Chapter 11: Q5RE (page 533)

Weather-Related Deaths For a recent year, the numbers of weather-related U.S. deaths for each month were 28, 17, 12, 24, 88, 61, 104, 32, 20, 13, 26, 25 (listed in order beginning with January). Use a 0.01 significance level to test the claim that weather-related deaths occur in the different months with the same frequency. Provide an explanation for the result.

Short Answer

Expert verified

There is enough evidence to conclude thatweather-related deaths do not occur with equal frequency in different months.

The months of May, June, and July tend to have a disproportionately higher number of weather-related mortalities, which is due to the increased number of vacations and outdooractivities during those months.

Step by step solution

Given information

The number of weather-related deaths that occurred in different months of a year is provided.

Hypotheses

The null hypothesis is as follows:

Weather-related deaths occur equally frequently in different months.

The alternative hypothesis is as follows:

Weather-related deaths do not occur equally frequently in different months.

It is considered a right-tailed test.

If the test statistic value is greater than the critical value, then the null hypothesis is rejected, otherwise not.

Determine the observed and expected frequencies

Let the months of the year be denoted by 1, 2, …..,12 starting from January.

Observed Frequency:

The frequencies provided in the table are the observed frequencies. They are denoted by\(O\).

The following table shows the observed frequency for each month:

\({O_1}\)=28	\({O_2}\)=17	\({O_3}\)=12	\({O_4}\)=24	\({O_5}\)=88	\({O_6}\)=61
\({O_7}\)=104	\({O_8}\)=32	\({O_9}\)=20	\({O_{10}}\)=13	\({O_{11}}\)=26	\({O_{12}}\)=25

Expected Frequency:

It is given that the deaths should occur with the same frequency each month.

Thus, the expected frequency for each of the 12 months is equal to:

\(E = \frac{n}{k}\)

where

n is the total frequency

k is the number of months

Here, the value of n is equal to:

\(\begin{aligned}{c}n = 28 + 17 + ..... + 25\\ = 450\end{aligned}\)

The value of k is equal to 12.

Thus, the expected frequency is computed below:

\(\begin{aligned}{c}E = \frac{n}{k}\\ = \frac{{450}}{{12}}\\ = 37.5\end{aligned}\)
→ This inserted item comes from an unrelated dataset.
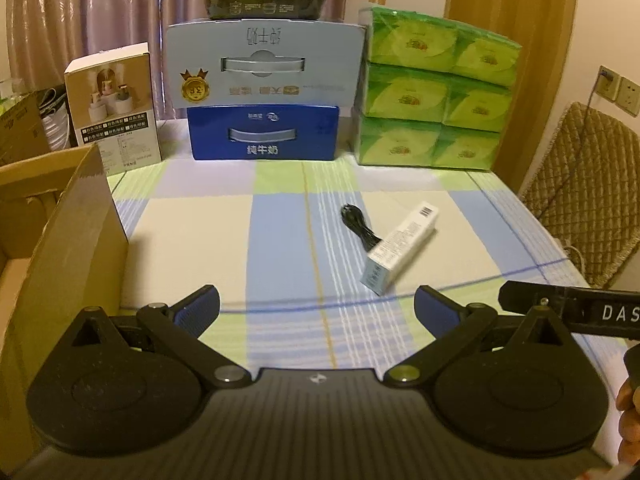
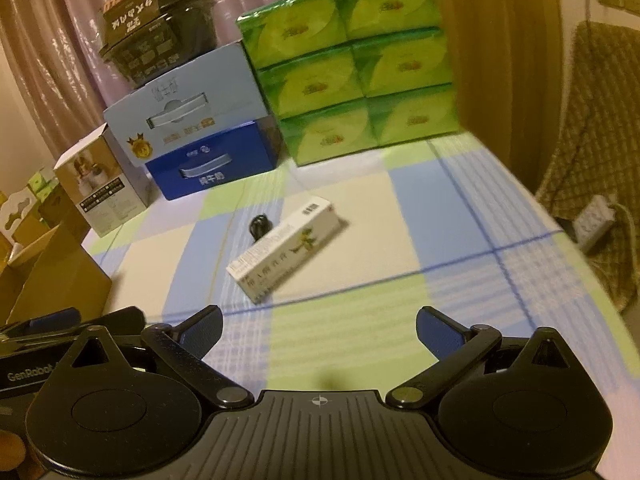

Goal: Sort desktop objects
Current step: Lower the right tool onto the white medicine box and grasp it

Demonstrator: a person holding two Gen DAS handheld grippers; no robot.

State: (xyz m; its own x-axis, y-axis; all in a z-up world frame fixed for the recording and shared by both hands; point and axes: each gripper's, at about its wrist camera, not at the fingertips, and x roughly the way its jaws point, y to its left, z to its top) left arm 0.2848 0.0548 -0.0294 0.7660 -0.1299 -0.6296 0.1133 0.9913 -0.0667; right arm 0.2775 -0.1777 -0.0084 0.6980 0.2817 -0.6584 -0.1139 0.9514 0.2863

The table below shows the necessary calculations:

O	E	O-E	\({\left( {O - E} \right)^2}\)	\(\frac{{{{\left( {O - E} \right)}^2}}}{E}\)
28	37.5	-9.5	90.25	2.407
17	37.5	-20.5	420.25	11.207
12	37.5	-25.5	650.25	17.340
24	37.5	-13.5	182.25	4.860
88	37.5	50.5	2550.25	68.007
61	37.5	23.5	552.25	14.727
104	37.5	66.5	4422.25	117.927
32	37.5	-5.5	30.25	0.807
20	37.5	-17.5	306.25	8.167
13	37.5	-24.5	600.25	16.007
26	37.5	-11.5	132.25	3.527
25	37.5	-12.5	156.25	4.167

Test statistic

The test statistic is computed as shown below:

\[\begin{aligned}{c}{\chi ^2} = \sum {\frac{{{{\left( {O - E} \right)}^2}}}{E}\;\;\; \sim } {\chi ^2}_{\left( {k - 1} \right)}\\ = 2.407 + 11.207 + ....... + 4.167\\ = 269.1467\end{aligned}\]

Thus, \({\chi ^2} = 269.1467\).

Critical vale, p-value and conclusion of the test

The degrees of freedom are computed below:

\(\begin{aligned}{c}df = \left( {k - 1} \right)\\ = \left( {12 - 1} \right)\\ = 11\end{aligned}\)
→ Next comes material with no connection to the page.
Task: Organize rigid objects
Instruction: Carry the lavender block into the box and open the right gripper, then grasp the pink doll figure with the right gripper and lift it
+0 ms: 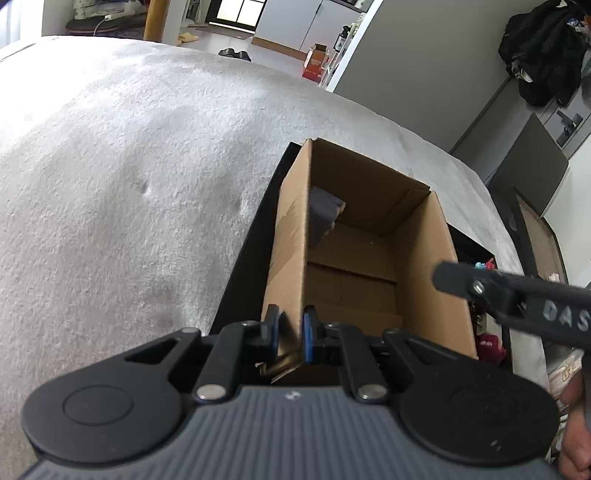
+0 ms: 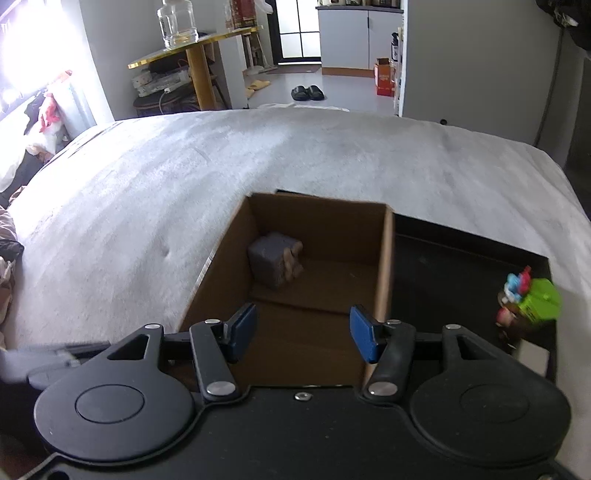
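An open cardboard box (image 1: 417, 266) (image 2: 325, 221) stands in a black tray (image 1: 243, 266) (image 2: 461, 266) on a white bed. A grey-brown block (image 1: 325, 206) (image 2: 275, 264) lies in the box's far left corner. My left gripper (image 1: 290, 334) is shut on the box's near left wall, one pad each side. My right gripper (image 2: 303, 332) is open and empty above the box's near end; one of its fingers (image 1: 480, 286) shows in the left wrist view over the box's right wall. Small colourful toys (image 2: 528, 295) (image 1: 487, 266) lie in the tray right of the box.
The white plush bedcover (image 1: 129, 184) (image 2: 184, 177) spreads left and beyond the tray. Beyond the bed are a gold-edged side table with a glass jar (image 2: 177, 22), slippers (image 2: 307, 92) on the floor and a red carton (image 2: 384, 77). Dark clothes (image 1: 546, 48) hang at right.
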Demonstrator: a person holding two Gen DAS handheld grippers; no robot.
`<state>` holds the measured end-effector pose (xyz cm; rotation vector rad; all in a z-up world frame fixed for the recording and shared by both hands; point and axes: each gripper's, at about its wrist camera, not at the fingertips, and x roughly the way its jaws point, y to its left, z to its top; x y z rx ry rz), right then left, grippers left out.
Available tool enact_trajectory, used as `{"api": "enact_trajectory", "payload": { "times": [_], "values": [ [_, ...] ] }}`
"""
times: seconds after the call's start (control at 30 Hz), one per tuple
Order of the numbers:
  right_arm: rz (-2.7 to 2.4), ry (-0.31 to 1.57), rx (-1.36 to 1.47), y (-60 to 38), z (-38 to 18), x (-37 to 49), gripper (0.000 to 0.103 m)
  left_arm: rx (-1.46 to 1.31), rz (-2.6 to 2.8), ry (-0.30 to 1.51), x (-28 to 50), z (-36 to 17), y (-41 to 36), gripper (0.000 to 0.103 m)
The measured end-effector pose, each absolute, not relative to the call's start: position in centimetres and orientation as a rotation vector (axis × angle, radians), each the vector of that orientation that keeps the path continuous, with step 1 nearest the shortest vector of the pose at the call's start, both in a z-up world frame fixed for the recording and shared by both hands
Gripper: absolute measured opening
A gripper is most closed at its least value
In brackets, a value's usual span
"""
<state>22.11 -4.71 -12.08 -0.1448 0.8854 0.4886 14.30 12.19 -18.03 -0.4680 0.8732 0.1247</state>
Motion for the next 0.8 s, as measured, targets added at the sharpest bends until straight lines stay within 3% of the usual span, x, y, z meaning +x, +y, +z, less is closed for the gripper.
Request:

The critical value of\({\chi ^2}\)for 11 degrees of freedom at 0.01 level of significance for a right-tailed test is equal to 24.725.

The corresponding p-value is approximately equal to 0.000.

Since the value of the test statistic is greater than the critical value and the p-value is less than 0.05, the null hypothesis is rejected.

There is enough evidence to conclude thatweather-related deaths do not occur equally frequently in different months.

Possible Explanation

The months of May, June, and July tend to have a disproportionately higher number of weather-related mortality, which is due to the increased number of vacations and outdoor activities during those months.